The earliest authentic records which we can ascertain from collateral reading are to be found in the Scriptures. Here it is stated that Joseph commanded his servants and physicians to embalm him (1700 B. C.). This shows that Egypt at that time possessed a set of men who practiced the healing art, and that they embalmed the dead. This must have required an idea of anatomy, which, needless to say, was crude and unscientific, as dissection of the human body at that time was prohibited, the penalty being death.

According to Pliny, the Egyptian kings encouraged post-mortems, for the purpose of ascertaining the cause of diseases; and this method was fostered by the Ptolemies, during whose reigns anatomy was raised to a higher standard.

Through the writings of Moses in the sacred Scriptures, we learn that the medicine of the Hebrews appertained mostly to public hygiene. Meat of the hog and rabbit was forbidden, as being injurious in the Egyptian and Indian climate. The relation of man and wife and the purification of women were regulated. The measures suggested by Moses for the prevention of the spread of leprosy have not yet been surpassed. Next to Moses, Solomon acquired quite an efficient knowledge of compounding remedies.

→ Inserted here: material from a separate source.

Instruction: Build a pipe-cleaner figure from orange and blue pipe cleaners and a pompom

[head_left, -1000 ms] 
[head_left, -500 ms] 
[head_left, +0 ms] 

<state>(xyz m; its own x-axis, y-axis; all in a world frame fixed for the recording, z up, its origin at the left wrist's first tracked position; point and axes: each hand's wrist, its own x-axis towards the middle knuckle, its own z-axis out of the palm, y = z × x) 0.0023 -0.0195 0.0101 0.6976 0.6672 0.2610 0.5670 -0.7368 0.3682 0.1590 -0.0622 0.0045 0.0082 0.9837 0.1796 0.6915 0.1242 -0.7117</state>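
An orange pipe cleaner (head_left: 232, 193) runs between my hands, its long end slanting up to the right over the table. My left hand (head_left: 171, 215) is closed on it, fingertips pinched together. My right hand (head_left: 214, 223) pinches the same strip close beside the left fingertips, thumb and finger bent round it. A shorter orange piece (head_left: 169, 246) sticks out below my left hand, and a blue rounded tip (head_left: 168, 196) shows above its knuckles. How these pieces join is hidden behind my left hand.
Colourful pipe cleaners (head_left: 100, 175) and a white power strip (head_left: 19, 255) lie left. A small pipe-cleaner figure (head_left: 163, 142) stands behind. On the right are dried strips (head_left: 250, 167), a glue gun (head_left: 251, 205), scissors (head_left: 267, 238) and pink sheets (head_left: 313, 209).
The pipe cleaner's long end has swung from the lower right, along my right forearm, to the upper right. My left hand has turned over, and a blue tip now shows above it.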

The Indian races were divided into castes, the priests alone enjoying the privilege of practicing medicine. Their medical knowledge was condensed in a book which they called Vagadasastir. They believed the body gave rise, through seventeen thousand vessels, to ten species of gas which conflicted and engendered disease. So far as we know, they were the first to record a way of testing the specific gravity of urine. Though accused of many absurdities, they claimed to cure the bites of venomous snakes and compounded an ointment which eradicated the cicatrices of smallpox,—a result which has not as yet been attained in the present epoch. The Chinese attribute the invention of medicine to Hoâm-ti, one of their emperors, who lived about 2687 B. C.; but possessing no anatomical knowledge, their surgery, to say the least, was barbarous. For over four thousand years the Chinese were not allowed to communicate with foreigners, and naturally their progress was at a standstill. They used cups, acupuncture, fomentations, lotions, plasters, baths, etc. Their midwifery practice consisted mainly of murderous principles, and it is only since the introduction of missionaries that a reformation in the medical practice of the Chinese empire has been accomplished.

The condition of medicine in Greece did not differ from that of the “rude and uncivilized nations.” But later, Greek physicians are credited with the most brilliant discoveries. The most distinguished of Chiron’s pupils was Æsculapius, who occupies the most conspicuous place in the history of medicine. Æsculapius is always painted with a staff, because the sick have need of a support; and the serpent entwined around it is the symbol of wisdom. The sons of Æsculapius are considered the fathers of surgery, and, for their distinguished valor at the siege of Troy, have been classed by Homer among the Greek heroes.